Dia di Filipina hingga tahun 2009 sebelum akhirnya kembali ke Indonesia pada awal tahun 2010 dan kemudian ditangkap di Pakistan setahun kemudian.


Kabar penyanderaan 10 warga negara Indonesia oleh Kelompok Abu Sayyaf di Pulau Sulu, Filipina, mengusik Umar. Dia menyatakan bersedia membantu upaya negosiasi Pemerintah Indonesia dengan Abu Sayyaf.

Rabu (6/4), Umar yang ditemui di Lapas Porong menuturkan, dirinya mengenal baik pimpinan Abu Sayyaf yang menyandera 10 WNI anak buah kapal tunda Brahma 12 dan tongkang Anand 12. Umar pernah bergabung dengan kelompok tersebut dari tahun 2003 hingga 2009.

Puncaknya, ia pernah didapuk sebagai salah satu anggota Majelis Syura Abu Sayyaf di bawah pimpinan Khadaffy Janjalani pada 2005-2006.

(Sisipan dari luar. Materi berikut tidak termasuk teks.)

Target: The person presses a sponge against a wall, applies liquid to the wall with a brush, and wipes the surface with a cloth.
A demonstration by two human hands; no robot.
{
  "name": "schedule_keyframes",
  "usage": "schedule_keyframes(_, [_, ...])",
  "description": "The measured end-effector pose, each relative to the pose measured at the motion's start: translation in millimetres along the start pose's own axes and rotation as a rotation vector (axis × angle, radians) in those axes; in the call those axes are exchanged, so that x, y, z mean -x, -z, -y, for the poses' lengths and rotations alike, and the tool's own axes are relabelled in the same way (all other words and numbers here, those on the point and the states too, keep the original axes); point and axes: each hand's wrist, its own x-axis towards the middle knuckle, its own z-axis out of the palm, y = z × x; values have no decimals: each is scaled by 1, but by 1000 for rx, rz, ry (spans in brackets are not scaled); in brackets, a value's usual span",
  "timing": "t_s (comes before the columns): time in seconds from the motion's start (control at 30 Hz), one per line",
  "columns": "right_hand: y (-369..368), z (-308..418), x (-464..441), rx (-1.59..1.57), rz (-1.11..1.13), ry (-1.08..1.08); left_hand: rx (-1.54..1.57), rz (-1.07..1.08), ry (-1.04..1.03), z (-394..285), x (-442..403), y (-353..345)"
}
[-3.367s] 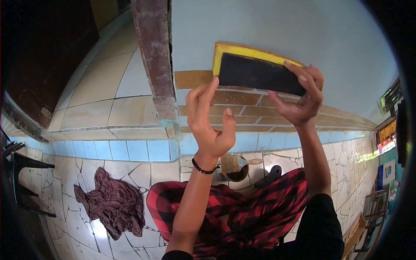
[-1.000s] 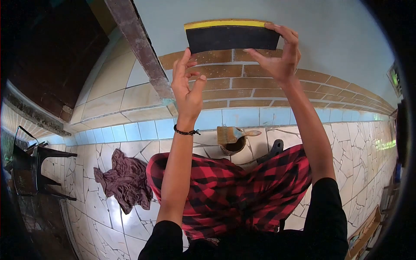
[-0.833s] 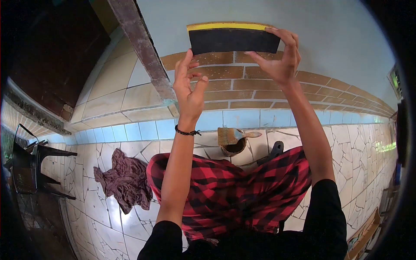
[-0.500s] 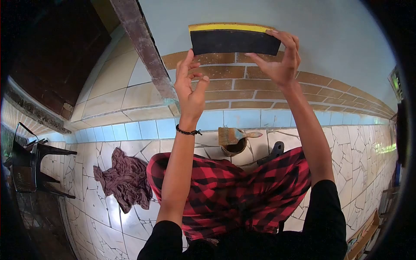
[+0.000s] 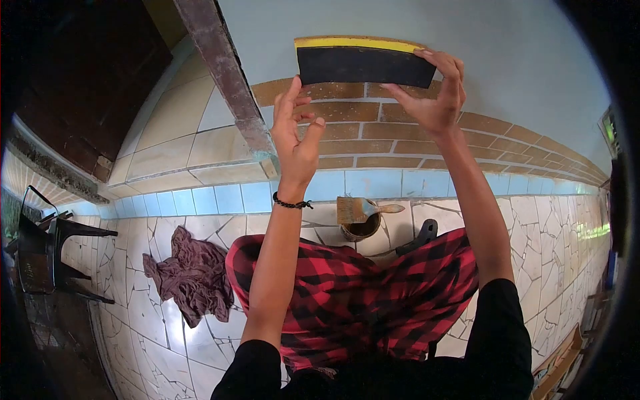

Majelis syura diemban tokoh-tokoh senior dan berpengaruh Abu Sayyaf. Jabatan itu berperan penting dalam menentukan kebijakan kelompok tersebut.

Pimpinan faksi Abu Sayyaf yang menyandera 10 WNI ialah Al-Habsi Misaya dan Jim Dragon alias Junior Lahab.

Ketika masih bergabung dengan Abu Sayyaf, Umar mengungkapkan, Jim dianggap sebagai tokoh senior yang setara dengan dirinya, sedangkan Al-Habsi masih anggota yunior.

Kala itu, Al-Habsi lebih banyak bertugas melakukan dokumentasi terhadap aksi pembunuhan sandera, misalnya terhadap tujuh pekerja asal Filipina pada 2007.

"Saya mengenal baik mereka. Dengan berdasarkan rasa kemanusiaan, saya menawarkan diri membantu pemerintah karena imbauan Pemerintah Indonesia melalui bantuan Pemerintah Filipina tidak akan efektif. Abu Sayyaf menganggap Filipina sebagai musuh," kata Umar.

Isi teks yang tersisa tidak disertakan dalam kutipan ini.